Once you find the line containing "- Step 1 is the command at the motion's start", please retype it and every line after it to the end of the entries, exactly and with nothing added.

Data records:
====
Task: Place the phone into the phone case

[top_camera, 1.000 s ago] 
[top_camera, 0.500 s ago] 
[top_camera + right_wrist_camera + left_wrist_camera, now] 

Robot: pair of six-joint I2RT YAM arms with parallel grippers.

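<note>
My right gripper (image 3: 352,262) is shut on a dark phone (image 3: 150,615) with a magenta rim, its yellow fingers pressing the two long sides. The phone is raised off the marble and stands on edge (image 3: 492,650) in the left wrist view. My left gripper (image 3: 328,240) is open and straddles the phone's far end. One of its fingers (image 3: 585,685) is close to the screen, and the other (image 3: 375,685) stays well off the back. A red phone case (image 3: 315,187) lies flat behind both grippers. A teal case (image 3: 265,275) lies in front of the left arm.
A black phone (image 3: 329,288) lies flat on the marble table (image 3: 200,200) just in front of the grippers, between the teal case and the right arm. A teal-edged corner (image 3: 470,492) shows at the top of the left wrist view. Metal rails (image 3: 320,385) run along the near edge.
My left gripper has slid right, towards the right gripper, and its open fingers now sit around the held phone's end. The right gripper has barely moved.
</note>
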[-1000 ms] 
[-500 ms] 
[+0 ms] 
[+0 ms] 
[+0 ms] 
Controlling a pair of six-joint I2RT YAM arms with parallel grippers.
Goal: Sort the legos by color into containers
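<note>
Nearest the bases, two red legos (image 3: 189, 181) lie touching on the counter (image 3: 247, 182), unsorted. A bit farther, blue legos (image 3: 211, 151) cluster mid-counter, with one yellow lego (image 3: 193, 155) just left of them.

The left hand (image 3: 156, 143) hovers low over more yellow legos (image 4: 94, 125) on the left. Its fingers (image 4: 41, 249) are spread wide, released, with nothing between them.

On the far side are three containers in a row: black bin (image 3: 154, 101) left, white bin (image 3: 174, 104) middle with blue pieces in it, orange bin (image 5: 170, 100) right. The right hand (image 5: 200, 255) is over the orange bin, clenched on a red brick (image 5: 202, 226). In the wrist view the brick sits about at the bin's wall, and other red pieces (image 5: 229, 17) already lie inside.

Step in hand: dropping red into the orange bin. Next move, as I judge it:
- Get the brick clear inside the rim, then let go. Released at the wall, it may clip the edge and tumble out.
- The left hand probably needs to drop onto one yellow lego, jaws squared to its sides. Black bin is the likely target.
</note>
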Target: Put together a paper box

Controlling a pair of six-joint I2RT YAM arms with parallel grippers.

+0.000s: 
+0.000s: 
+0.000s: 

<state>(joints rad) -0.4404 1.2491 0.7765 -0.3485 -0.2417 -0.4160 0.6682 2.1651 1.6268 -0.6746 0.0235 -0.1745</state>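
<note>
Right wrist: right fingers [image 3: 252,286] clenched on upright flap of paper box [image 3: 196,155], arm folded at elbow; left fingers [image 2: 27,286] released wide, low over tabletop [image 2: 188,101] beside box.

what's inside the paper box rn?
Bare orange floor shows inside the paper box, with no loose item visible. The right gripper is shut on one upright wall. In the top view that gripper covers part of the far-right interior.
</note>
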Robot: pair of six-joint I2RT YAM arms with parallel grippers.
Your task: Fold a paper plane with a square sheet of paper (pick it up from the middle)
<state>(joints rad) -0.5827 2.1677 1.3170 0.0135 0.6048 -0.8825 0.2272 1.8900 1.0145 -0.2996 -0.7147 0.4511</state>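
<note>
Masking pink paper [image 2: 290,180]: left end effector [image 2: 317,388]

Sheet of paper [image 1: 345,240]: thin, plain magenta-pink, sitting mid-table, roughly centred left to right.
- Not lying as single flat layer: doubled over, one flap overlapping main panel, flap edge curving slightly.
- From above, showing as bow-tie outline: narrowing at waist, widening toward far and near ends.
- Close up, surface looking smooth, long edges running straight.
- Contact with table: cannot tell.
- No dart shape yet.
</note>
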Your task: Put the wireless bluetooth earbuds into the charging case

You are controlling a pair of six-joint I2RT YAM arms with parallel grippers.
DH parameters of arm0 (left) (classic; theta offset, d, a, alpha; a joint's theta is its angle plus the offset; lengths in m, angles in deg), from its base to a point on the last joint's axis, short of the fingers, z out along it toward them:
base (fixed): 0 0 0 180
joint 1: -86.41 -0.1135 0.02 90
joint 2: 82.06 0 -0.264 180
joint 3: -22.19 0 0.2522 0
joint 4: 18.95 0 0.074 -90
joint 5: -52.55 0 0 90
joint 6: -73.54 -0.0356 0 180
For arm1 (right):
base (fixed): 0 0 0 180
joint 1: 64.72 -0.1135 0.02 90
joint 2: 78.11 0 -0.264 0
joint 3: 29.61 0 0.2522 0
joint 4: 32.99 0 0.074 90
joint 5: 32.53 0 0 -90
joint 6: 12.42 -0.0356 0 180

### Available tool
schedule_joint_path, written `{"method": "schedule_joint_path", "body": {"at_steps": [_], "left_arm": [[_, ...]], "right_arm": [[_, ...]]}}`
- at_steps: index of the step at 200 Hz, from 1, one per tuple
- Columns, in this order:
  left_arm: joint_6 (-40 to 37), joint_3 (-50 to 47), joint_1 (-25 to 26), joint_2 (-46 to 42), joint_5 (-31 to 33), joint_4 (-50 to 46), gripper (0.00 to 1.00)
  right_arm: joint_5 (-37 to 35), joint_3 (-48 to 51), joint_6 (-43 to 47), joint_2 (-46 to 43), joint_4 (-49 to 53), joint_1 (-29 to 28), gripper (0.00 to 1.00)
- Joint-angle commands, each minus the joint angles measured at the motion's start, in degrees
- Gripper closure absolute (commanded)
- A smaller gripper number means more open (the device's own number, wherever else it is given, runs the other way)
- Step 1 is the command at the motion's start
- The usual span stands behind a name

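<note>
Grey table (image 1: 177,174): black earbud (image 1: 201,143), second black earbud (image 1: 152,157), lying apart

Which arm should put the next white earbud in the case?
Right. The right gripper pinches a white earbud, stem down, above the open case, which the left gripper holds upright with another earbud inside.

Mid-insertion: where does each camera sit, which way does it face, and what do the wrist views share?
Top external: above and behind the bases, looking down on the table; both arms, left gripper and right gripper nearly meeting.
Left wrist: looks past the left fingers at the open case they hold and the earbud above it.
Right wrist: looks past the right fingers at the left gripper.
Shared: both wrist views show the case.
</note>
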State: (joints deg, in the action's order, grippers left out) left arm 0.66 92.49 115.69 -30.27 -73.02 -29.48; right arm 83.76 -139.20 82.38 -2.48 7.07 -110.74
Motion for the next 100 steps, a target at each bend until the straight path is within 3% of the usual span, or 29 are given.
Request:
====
Response →
- Step 1 is the command at the motion's start
- The usual span stands behind a name

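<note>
Grey table (image 1: 177,174): black earbud (image 1: 201,143), second black earbud (image 1: 152,157), lying apart

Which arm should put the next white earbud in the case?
Right. The right gripper pinches a white earbud, stem down, above the open case, which the left gripper holds upright with another earbud inside.

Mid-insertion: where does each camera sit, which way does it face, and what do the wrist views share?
Top external: above and behind the bases, looking down on the table; both arms, left gripper and right gripper nearly meeting.
Left wrist: looks past the left fingers at the open case they hold and the earbud above it.
Right wrist: looks past the right fingers at the left gripper.
Shared: both wrist views show the case.
</note>
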State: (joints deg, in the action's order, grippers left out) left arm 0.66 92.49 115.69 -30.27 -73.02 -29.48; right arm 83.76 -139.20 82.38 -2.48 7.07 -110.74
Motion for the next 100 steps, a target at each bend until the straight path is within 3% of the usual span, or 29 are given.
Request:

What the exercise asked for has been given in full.